While doing some research on the 'alternating Basel Problem' I have come across this related post which states the equality
$$\int_0^1 \frac{\ln(1+x)}x\mathrm dx=-\frac12\int_0^1 \frac{\ln x}{1-x}\mathrm dx\tag1$$
Using the Dilogarithm one can show that 'alternating Basler Problem' is a direct consequence of this equation and yields to
$$\sum_{n=1}^{\infty}\frac{(-1)^{n+1}}{n^2}=\frac{\pi^2}{12}$$
Therefore I have no doubts to trust the author of the the cited post. However, I tried to verify the equality by myself and failed. For this purpose I enforced the substitution $x\mapsto1+x$ within the integral on the right
$$\begin{align}
-\frac12\int_0^1 \frac{\ln x}{1-x}\mathrm dx=-\frac12\int_{(0-1)}^{(1-1)} \frac{\ln(1+x)}{1-(1+x)}\mathrm dx=-\frac12\int_{-1}^{0} \frac{\ln(1+x)}x\mathrm dx
\end{align}$$
But from hereon I am not sure how to proceed. Clearly now I have to show that
$$\begin{align}
-\frac12\int_{-1}^0\frac{\ln(1+x)}x\mathrm dx&=\int_0^1 \frac{\ln(1+x)}x\mathrm dx\\
\frac12\int_0^1\frac{\ln(1-x)}x\mathrm dx&=\int_0^1 \frac{\ln(1+x)}x\mathrm dx\\
0&=\int_0^1 \frac1x\left(\ln(1+x)-\frac12\ln(1-x)\right)\mathrm dx
\end{align}$$
It seems like I have made a mistake somewhere inbetween since WolframAlpha does not agree with my reasoning. Additionally I have no idea how to proceed. To be honest I am quite confused right now.

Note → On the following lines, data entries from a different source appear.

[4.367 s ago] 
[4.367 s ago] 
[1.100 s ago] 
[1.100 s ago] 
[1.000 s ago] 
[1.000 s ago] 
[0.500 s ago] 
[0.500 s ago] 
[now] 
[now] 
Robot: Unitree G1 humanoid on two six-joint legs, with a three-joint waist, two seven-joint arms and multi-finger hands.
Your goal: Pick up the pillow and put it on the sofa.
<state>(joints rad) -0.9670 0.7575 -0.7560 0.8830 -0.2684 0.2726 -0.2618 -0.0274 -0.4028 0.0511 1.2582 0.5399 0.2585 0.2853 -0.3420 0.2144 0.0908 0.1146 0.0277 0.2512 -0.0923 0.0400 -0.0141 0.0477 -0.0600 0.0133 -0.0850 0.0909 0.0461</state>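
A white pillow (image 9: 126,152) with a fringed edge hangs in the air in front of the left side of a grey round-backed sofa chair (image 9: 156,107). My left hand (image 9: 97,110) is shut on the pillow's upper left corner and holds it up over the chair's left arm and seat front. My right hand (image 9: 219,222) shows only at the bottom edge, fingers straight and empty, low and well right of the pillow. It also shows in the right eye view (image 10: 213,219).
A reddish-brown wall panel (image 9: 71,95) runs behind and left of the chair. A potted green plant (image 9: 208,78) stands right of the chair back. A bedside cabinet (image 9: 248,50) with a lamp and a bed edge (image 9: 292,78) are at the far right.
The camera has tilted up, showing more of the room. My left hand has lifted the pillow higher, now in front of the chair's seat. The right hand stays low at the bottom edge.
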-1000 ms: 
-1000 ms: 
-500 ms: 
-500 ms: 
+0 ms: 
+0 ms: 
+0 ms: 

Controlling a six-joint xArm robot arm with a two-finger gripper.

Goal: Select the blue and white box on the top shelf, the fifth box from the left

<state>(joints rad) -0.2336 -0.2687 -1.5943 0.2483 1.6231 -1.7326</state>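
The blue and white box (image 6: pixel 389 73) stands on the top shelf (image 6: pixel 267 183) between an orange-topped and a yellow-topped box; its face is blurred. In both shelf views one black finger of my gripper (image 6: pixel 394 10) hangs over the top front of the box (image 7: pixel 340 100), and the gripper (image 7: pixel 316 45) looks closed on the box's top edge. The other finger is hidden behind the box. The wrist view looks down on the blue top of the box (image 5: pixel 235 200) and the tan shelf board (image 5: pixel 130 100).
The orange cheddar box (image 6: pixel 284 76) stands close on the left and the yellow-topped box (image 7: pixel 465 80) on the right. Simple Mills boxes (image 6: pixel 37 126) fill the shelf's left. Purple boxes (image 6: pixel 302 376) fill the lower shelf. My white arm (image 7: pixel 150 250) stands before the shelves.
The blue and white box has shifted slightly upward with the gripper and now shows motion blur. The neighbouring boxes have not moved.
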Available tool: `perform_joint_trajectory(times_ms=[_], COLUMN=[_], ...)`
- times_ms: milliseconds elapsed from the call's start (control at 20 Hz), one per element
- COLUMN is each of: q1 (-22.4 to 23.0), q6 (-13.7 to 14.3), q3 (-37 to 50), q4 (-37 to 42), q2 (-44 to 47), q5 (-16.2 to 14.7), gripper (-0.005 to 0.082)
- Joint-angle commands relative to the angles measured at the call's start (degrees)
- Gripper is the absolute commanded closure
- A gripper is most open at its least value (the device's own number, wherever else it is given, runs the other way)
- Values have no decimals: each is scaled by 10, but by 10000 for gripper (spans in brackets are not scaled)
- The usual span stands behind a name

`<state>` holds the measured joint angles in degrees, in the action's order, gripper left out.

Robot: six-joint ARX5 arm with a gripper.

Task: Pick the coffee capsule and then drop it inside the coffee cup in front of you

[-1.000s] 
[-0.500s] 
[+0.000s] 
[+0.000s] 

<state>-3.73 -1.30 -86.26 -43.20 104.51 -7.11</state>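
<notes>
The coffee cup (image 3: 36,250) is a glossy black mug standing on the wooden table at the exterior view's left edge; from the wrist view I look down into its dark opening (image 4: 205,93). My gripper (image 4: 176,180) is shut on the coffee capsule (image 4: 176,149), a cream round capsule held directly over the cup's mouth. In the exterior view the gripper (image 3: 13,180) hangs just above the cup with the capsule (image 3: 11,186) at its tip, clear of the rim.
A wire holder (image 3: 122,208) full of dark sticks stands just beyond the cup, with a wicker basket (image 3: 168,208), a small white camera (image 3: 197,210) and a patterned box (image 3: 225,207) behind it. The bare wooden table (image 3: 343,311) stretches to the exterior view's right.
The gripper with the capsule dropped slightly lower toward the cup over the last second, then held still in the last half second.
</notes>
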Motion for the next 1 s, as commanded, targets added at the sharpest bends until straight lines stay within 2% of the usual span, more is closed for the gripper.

First of all where exactly did I went wrong? Furthermore could someone provide a complete proof for the given equality? Please tell me when this question has been asked before.
Thanks in advance!
Best Answer
HINT:
Note that we have
$$\begin{align} \frac12\int_0^1 \frac{\log(x)}{1-x}\,dx&\overbrace{=}^{x\mapsto x^2}\int_0^1 \frac{x\log(x^2)}{1-x^2}\,dx\\\\ &=\int_0^1 \log(x)\left(\frac{1}{1-x}-\frac{1}{1+x}\right)\,dx \end{align}$$
Can you finish now?